## Instructions for the task
For the records that follow, give the number of lines in which the word "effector" occurs, with nothing added.

(Material provided Opens)

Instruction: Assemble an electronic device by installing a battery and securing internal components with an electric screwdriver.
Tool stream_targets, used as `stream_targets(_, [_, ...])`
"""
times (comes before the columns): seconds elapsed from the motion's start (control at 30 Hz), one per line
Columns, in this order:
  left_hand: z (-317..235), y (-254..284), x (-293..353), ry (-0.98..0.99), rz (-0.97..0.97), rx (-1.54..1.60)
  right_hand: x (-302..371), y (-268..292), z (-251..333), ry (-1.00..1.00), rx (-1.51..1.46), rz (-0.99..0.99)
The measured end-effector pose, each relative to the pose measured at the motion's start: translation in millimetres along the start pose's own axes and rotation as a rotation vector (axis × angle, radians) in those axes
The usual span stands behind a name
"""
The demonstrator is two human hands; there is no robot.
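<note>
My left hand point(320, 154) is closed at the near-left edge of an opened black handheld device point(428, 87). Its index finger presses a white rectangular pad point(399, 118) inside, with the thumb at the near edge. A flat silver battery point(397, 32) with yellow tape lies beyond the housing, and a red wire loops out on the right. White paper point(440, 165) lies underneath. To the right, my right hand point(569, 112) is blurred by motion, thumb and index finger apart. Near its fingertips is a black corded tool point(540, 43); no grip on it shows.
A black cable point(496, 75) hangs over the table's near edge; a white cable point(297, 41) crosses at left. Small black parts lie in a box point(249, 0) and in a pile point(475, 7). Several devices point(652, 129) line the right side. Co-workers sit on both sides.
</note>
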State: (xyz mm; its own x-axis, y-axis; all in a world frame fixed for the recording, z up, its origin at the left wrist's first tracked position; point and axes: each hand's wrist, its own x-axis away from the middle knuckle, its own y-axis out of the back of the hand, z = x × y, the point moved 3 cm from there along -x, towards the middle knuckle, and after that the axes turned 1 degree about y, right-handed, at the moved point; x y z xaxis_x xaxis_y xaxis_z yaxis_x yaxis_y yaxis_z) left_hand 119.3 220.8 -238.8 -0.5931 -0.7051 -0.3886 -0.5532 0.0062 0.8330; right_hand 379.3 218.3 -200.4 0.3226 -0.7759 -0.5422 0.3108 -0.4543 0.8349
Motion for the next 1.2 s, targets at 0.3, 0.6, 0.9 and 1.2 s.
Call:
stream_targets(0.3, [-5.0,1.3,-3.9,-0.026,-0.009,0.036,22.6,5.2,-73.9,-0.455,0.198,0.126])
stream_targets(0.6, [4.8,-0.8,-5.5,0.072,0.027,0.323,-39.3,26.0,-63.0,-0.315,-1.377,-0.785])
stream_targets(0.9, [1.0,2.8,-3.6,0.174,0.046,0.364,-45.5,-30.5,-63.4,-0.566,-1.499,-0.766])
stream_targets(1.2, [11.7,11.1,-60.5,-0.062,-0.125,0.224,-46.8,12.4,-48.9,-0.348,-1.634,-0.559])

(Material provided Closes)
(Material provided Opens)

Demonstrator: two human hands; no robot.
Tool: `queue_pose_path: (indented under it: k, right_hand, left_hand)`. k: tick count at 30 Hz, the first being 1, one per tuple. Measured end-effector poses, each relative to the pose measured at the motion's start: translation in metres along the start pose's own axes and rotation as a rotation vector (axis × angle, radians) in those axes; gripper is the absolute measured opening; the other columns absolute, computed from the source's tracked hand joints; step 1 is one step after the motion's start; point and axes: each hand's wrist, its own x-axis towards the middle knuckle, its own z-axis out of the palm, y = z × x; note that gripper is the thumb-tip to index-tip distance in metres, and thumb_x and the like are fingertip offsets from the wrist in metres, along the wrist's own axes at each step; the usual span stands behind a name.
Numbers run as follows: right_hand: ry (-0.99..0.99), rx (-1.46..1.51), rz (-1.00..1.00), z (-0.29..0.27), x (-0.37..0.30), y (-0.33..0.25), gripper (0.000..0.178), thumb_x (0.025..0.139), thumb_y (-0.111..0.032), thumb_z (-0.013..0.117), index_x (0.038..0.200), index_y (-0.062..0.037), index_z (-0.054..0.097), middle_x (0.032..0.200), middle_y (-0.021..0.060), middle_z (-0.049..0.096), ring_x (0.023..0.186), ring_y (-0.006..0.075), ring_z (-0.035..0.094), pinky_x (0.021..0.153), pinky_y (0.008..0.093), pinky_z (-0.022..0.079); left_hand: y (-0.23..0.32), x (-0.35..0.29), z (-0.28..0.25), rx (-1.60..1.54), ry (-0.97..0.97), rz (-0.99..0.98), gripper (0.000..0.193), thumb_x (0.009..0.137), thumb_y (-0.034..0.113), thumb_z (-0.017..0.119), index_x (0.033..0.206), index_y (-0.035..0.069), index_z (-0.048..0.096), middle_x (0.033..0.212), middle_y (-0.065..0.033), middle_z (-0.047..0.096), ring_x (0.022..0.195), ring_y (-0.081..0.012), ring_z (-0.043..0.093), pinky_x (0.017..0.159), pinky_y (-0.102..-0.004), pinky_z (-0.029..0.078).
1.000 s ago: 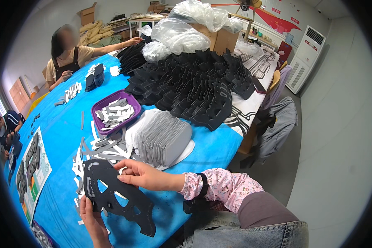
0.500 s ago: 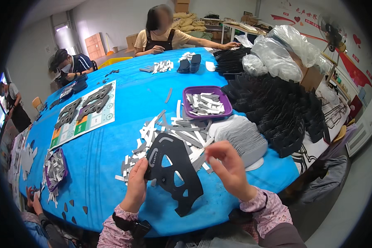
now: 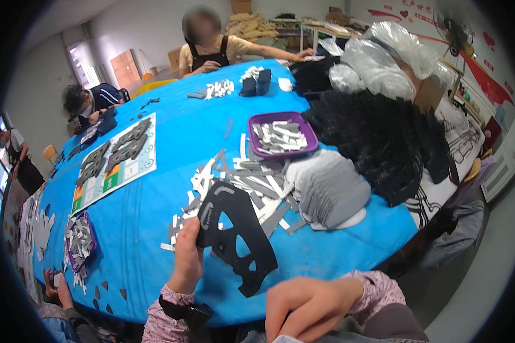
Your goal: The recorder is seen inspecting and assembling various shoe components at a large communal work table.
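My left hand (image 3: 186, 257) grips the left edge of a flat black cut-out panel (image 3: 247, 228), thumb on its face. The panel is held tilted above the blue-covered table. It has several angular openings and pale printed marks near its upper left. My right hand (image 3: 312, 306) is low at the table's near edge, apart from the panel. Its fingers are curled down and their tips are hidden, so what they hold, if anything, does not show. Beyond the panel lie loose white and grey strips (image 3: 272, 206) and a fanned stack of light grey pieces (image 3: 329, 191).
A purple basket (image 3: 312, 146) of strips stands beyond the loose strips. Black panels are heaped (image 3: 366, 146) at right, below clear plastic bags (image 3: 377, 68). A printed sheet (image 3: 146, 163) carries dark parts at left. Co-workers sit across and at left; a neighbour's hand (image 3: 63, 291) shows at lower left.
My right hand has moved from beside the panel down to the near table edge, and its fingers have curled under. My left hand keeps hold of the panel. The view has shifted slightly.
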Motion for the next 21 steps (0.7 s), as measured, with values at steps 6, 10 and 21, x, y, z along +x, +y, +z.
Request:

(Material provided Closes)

## Solution for this task
2